The key adjustments (additions to book profit) remain: income tax paid and provisions, reserves, provisions for liabilities, dividends, depreciation, deferred tax. Key reductions: amounts withdrawn from reserves, income exempt under Section 11, book depreciation (excluding revaluation), deferred tax credits, and brought-forward losses or unabsorbed depreciation, whichever is less.
The IFRS/Ind-AS adjustment mechanism under Section 206(1)(d)(ix) and the detailed tables for transition amounts also continue without change.
Alternate Minimum Tax: Unchanged
Section 206(2) (Alternate Minimum Tax for non-corporate persons: LLPs, individuals, HUFs claiming profit-linked deductions) is unchanged by Finance Act 2026. The rate remains 18.5% for non-IFSC cases. The AMT credit mechanism under Section 206(2)(e) to (i) continues. Finance Act 2026 changes apply only to the corporate MAT provisions in Section 206(1).
Accountant’s Certificate: Still Required
Section 206(1)(s) continues to require every company to which MAT applies to furnish a report from an accountant (CA) certifying that book profit has been computed as per the provisions of the section. This must be filed before the specified date under Section 63 or along with the return in response to a notice under Section 268(1). This requirement is unchanged.
Practical Compliance Checklist
- If your company is still in the old tax regime from Tax Year 2026-27: understand that MAT paid from this year onward is a final cost. No credit is generated. Factor this into your financial projections and pricing models.
- If you have accumulated MAT credit as on 31 March 2026: obtain a precise schedule of credit balances, the Tax Year in which each credit originated, and the year it will lapse. This is urgently needed for regime migration analysis.
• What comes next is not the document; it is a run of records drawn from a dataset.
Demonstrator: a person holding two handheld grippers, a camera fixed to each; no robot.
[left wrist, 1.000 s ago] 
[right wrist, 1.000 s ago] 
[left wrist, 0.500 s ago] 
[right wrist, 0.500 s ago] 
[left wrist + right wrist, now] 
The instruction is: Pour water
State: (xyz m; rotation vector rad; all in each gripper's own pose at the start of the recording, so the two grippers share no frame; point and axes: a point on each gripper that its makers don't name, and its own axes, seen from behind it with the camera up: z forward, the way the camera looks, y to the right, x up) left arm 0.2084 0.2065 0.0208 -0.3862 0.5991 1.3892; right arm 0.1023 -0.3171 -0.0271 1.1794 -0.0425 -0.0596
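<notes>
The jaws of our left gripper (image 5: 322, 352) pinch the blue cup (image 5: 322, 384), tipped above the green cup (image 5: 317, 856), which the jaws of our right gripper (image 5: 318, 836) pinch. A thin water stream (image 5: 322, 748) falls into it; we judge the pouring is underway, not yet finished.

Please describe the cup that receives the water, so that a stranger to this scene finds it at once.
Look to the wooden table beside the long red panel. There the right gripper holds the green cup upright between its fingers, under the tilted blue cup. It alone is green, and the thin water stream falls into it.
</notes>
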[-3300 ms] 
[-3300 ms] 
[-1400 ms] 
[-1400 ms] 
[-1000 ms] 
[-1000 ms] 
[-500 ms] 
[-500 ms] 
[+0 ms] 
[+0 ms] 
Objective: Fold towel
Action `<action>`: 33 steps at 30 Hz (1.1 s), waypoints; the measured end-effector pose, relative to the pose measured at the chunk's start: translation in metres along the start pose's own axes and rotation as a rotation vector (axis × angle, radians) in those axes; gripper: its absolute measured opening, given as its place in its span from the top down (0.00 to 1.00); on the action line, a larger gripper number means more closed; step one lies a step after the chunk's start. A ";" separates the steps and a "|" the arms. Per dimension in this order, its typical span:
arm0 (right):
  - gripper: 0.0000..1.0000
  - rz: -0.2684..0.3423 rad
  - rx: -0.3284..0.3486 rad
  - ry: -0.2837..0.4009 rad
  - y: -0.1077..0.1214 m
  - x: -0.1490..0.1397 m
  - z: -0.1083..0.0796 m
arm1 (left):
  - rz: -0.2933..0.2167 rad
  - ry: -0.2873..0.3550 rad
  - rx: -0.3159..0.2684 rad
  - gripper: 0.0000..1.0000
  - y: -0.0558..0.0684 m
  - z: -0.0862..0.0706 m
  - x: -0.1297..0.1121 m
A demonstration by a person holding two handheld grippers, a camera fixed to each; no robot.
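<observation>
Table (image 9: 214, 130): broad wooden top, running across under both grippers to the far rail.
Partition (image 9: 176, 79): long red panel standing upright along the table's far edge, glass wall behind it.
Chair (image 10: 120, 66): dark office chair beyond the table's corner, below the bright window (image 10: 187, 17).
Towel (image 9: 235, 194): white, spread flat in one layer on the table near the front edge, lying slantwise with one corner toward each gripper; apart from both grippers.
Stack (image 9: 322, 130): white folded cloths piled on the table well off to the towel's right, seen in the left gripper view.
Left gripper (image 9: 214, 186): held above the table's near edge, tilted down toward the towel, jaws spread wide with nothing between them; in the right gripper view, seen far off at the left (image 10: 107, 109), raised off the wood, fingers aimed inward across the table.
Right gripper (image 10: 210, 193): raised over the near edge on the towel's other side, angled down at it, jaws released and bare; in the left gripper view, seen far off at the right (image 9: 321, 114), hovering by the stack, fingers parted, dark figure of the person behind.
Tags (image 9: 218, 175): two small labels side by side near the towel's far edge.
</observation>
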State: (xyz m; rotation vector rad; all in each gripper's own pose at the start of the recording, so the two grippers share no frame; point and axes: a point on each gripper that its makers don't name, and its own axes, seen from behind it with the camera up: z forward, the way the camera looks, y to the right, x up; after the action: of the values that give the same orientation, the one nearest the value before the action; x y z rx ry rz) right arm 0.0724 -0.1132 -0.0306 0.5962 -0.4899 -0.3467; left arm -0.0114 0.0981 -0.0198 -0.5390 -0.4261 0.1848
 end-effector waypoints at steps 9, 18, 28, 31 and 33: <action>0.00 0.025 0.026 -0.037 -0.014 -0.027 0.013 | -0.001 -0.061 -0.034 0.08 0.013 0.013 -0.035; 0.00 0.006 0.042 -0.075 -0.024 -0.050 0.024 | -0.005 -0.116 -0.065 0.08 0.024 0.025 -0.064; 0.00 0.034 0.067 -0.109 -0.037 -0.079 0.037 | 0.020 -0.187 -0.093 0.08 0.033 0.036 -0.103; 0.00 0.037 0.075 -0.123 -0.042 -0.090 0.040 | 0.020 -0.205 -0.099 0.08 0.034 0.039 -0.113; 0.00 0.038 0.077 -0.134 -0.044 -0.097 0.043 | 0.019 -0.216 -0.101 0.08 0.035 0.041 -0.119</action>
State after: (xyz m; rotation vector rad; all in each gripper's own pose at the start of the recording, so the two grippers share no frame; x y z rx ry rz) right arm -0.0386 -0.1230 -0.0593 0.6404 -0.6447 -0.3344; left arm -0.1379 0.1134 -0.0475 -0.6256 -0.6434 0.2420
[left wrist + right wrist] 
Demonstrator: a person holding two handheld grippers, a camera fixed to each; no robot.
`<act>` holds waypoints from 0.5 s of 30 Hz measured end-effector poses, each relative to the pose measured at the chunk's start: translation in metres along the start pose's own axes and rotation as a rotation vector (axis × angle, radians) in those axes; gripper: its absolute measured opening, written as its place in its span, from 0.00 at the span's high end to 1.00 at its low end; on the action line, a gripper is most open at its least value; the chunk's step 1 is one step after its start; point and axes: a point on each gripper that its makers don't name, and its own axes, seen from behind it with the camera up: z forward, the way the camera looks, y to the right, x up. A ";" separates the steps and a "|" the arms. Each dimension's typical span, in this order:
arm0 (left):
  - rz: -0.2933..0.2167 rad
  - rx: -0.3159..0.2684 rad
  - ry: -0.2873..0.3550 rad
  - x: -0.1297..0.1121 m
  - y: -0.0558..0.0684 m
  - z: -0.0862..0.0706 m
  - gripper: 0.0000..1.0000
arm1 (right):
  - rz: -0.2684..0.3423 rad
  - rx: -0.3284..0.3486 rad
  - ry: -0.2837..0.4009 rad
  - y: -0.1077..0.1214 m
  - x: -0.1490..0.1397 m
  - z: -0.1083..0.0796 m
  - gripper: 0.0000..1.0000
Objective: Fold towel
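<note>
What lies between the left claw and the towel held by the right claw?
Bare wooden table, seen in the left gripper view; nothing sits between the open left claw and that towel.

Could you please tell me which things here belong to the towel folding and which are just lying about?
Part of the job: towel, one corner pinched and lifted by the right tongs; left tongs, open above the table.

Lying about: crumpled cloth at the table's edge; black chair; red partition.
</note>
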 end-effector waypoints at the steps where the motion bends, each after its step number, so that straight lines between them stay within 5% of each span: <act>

- If you are considering switching to the Section 200(5) or 201(2) concessional regime: model the 25% annual cap against your projected regular tax liability for each of the remaining years before your oldest credit lapses. Do not assume full recovery.
- If you are switching to the concessional regime: the option must be exercised on or before the due date under Section 263(1) for filing the return of income. Under the Income Tax Rules 2026, this can now be done at the time of filing the return itself (the earlier requirement of filing a separate prescribed form has been removed).
- If your company is a foreign company: your MAT credit carry-forward rules under Section 206(4) are unchanged. You retain the standard excess-of-normal-tax-over-MAT mechanism without the 25% cap.
- Update your balance sheet disclosures: deferred tax asset recognised on MAT credit may need reassessment given the 25% cap and potential lapse risk. Discuss with your auditor before the Tax Year 2026-27 accounts are finalised.
In Summary
The Finance Act 2026 restructured MAT in a way that is more consequential than the headline rate cut suggests. Reducing MAT from 15% to 14% saved companies 1 rupee per 100 rupees of book profit. Eliminating the MAT credit mechanism for old-regime domestic companies cost them the ability to recover every rupee of MAT paid going forward. For companies with large accumulated credits approaching their 15-year expiry, the 25% annual cap on credit use in the new regime may mean a permanent write-off of a significant portion of their balance sheet asset.
The government’s intent is transparent: encourage domestic companies to migrate to the lower-rate concessional regime. The MAT credit hostage mechanism is the enforcement tool. Companies that migrate get to recover old credits, partially and slowly. Companies that stay face MAT as a permanent tax with no relief. The economic rational for staying in the old regime needs to be very strong indeed to justify this ongoing cost.